Personal information
- Full name: Li Ying
- Date of birth: 7 January 1993 (age 33)
- Place of birth: Dadukou, Chongqing, Sichuan, China
- Height: 1.72 m (5 ft 8 in)
- Position: Striker

Team information
- Current team: Chongqing Yongchuan Chashanzhuhai
- Number: 10

Senior career*
- Years: Team / Apps / (Gls)
- 2012: Hangzhou Xizi
- 2013: Suwon FMC
- 2014–2018: Shandong Sports Lottery W.F.C
- 2019: Guangdong
- 2020-2021: Shandong Jinghua / 13 / (7)
- 2022: Zhejiang Hangzhou / 1 / (2)
- 2023-: Chongqing Yongchuan Chashanzhuhai / 3 / (1)

International career^{‡}
- 2012–2013: China U-20 / 5 / (0)
- 2012–2022: China / 121 / (48)

Medal record
Women's football
Representing China
AFC Women's Asian Cup
| Gold medal – first place | 2022 India |  |
| Bronze medal – third place | 2018 Jordan |  |
| Bronze medal – third place | 2014 Vietnam |  |
Asian Games
| Silver medal – second place | 2018 Palembang | Team |

= Li Ying (footballer, born 1993) =

Chinese footballer (born 1993)

Li Ying (李影 (李影, Lǐ Yǐng); born 7 January 1993) is a Chinese footballer who plays for Chongqing Yongchuan Chashanzhuhai in the Chinese Women's Super League. Considered a star of the sport in China, she plays as a forward.

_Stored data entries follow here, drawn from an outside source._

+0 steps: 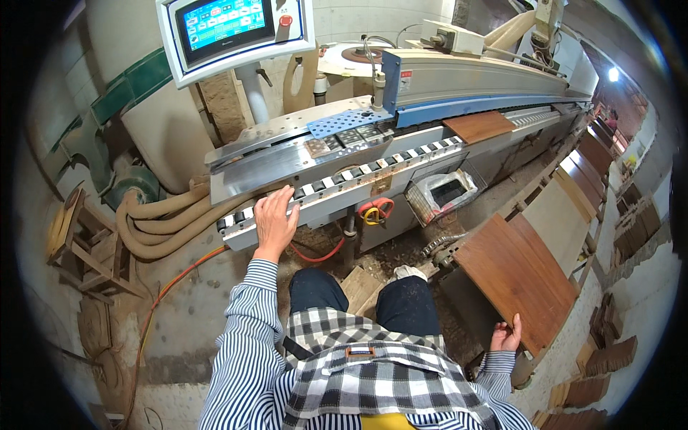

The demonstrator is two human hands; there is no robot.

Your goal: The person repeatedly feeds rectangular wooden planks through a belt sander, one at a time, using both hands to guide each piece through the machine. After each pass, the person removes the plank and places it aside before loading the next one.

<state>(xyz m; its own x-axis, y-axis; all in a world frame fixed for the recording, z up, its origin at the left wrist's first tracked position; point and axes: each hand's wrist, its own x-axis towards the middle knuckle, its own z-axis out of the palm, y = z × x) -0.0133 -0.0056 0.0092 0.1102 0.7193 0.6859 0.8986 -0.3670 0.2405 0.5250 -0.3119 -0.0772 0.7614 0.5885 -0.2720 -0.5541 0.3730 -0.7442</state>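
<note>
Screen and machine label bear marks — too small to read.

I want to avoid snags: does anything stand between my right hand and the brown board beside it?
Nothing visible does. Your right hand is right at the near edge of the board, with no object between them; whether the fingers grip it, I can't tell.

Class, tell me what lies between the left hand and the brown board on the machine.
In the head view, a stretch of pale rail lined with small black blocks runs from the left hand toward that brown board.
</note>
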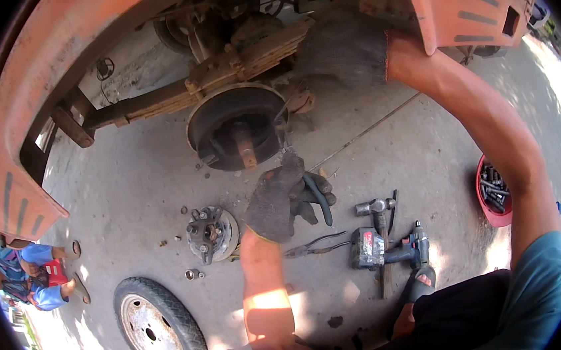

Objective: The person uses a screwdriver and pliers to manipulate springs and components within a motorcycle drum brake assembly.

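Observation:
My left hand [276, 199], in a dark knit glove, is closed round a pair of pliers [318, 200] with dark blue-green handles. The pliers' jaws point up at the lower right edge of a rusty brake drum or backing plate [207, 138] with an axle end [245, 148] in its middle. My right hand [343, 49], gloved too, reaches in behind the drum beside the leaf spring [160, 99]. Its fingers are hidden and dark, so what it grips does not show.
Orange bodywork [74, 33] arches overhead. On the ground lie a studded hub [223, 240], a wheel [150, 329], other long-handled pliers [317, 246], a hammer [379, 214] and a cordless impact wrench [407, 250]. A red bowl [498, 217] holds sockets. Someone [42, 276] sits at far left.

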Tool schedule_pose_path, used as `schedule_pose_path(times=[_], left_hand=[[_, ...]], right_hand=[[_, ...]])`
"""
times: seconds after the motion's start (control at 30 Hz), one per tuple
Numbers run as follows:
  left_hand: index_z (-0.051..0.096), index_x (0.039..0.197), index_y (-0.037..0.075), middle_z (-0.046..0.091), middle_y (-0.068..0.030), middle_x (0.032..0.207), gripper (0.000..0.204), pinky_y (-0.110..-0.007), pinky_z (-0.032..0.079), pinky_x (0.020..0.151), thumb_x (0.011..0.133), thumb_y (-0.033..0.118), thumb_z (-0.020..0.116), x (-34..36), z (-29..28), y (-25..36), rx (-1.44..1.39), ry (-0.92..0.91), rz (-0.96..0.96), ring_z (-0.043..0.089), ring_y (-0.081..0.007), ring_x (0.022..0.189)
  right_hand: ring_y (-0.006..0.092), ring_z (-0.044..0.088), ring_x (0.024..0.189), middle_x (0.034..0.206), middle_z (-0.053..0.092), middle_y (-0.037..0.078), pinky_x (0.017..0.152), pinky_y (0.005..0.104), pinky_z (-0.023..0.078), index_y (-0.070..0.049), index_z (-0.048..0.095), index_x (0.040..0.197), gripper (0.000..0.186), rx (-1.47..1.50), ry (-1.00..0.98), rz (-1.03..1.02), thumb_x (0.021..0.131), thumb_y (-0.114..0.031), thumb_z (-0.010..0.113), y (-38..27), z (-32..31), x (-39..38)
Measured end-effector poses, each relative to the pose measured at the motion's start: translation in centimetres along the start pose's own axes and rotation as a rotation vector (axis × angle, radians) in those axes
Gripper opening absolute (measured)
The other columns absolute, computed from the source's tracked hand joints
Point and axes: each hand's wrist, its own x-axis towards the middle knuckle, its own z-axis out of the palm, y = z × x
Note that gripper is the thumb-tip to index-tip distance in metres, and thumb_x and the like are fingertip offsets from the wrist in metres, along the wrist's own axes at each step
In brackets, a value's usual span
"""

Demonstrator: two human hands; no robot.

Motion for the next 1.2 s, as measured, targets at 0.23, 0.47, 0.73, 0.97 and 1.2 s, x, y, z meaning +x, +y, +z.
schedule_pose_path(times=[0.23,0.47,0.73,0.97,1.2], left_hand=[[0.062,0.103,0.005,0.075,-0.0222,0.095,0.029,-0.036,0.057,0.050,0.100,0.034,0.059,-0.4,-0.4,0.7,0.024,-0.052,0.005,0.077,-0.0375,0.083],[0.068,0.110,0.000,0.074,-0.0210,0.103,0.030,-0.043,0.064,0.065,0.101,0.028,0.061,-0.4,1.0,-0.9,-0.025,-0.102,0.003,0.075,-0.0311,0.090],[0.074,0.111,0.002,0.074,-0.0159,0.096,0.050,-0.034,0.055,0.080,0.103,0.049,0.059,1.2,0.0,-5.5,0.928,0.106,0.398,0.071,-0.0220,0.089],[0.075,0.112,0.004,0.073,-0.0248,0.108,0.051,-0.048,0.052,0.095,0.100,0.049,0.054,0.9,-1.2,-5.2,1.592,0.176,-0.076,0.068,-0.0407,0.105],[0.076,0.110,0.004,0.072,-0.0249,0.114,0.051,-0.049,0.051,0.097,0.099,0.049,0.057,1.0,-6.4,-10.7,1.616,0.258,-0.324,0.066,-0.0422,0.111]], right_hand=[[0.0317,0.071,0.101,0.107,0.074,0.010,0.087,0.0454,0.056,-0.014,0.074,0.113,0.026,0.026,0.057,0.172,0.090,-0.013,0.061,-2.5,0.5,-1.8],[0.0394,0.069,0.100,0.107,0.073,0.018,0.088,0.0489,0.054,-0.006,0.071,0.118,0.029,0.628,0.046,0.586,0.101,-0.026,0.059,-7.1,7.2,-10.4],[0.0367,0.070,0.104,0.108,0.075,0.014,0.090,0.0478,0.054,-0.013,0.074,0.114,0.032,0.773,-0.490,0.621,0.099,-0.035,0.057,-13.0,11.7,-14.5],[0.0371,0.072,0.104,0.108,0.076,0.016,0.087,0.0481,0.057,-0.009,0.076,0.111,0.029,0.656,-0.873,0.333,0.094,-0.028,0.062,-15.7,12.1,-13.6],[0.0358,0.073,0.107,0.112,0.076,0.017,0.088,0.0465,0.058,-0.006,0.077,0.110,0.027,0.592,-0.870,0.298,0.088,-0.019,0.069,-17.5,16.3,-16.5]])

On June 22, 2021, she announced on Chinese microblogging platform Sina Weibo her relationship with girlfriend Chen Leilei. This made Li the first Chinese sports player to officially come out as a lesbian. Her Weibo post went viral before it was deleted, with some speculating that Li might have been put under pressure from authorities following the announcement.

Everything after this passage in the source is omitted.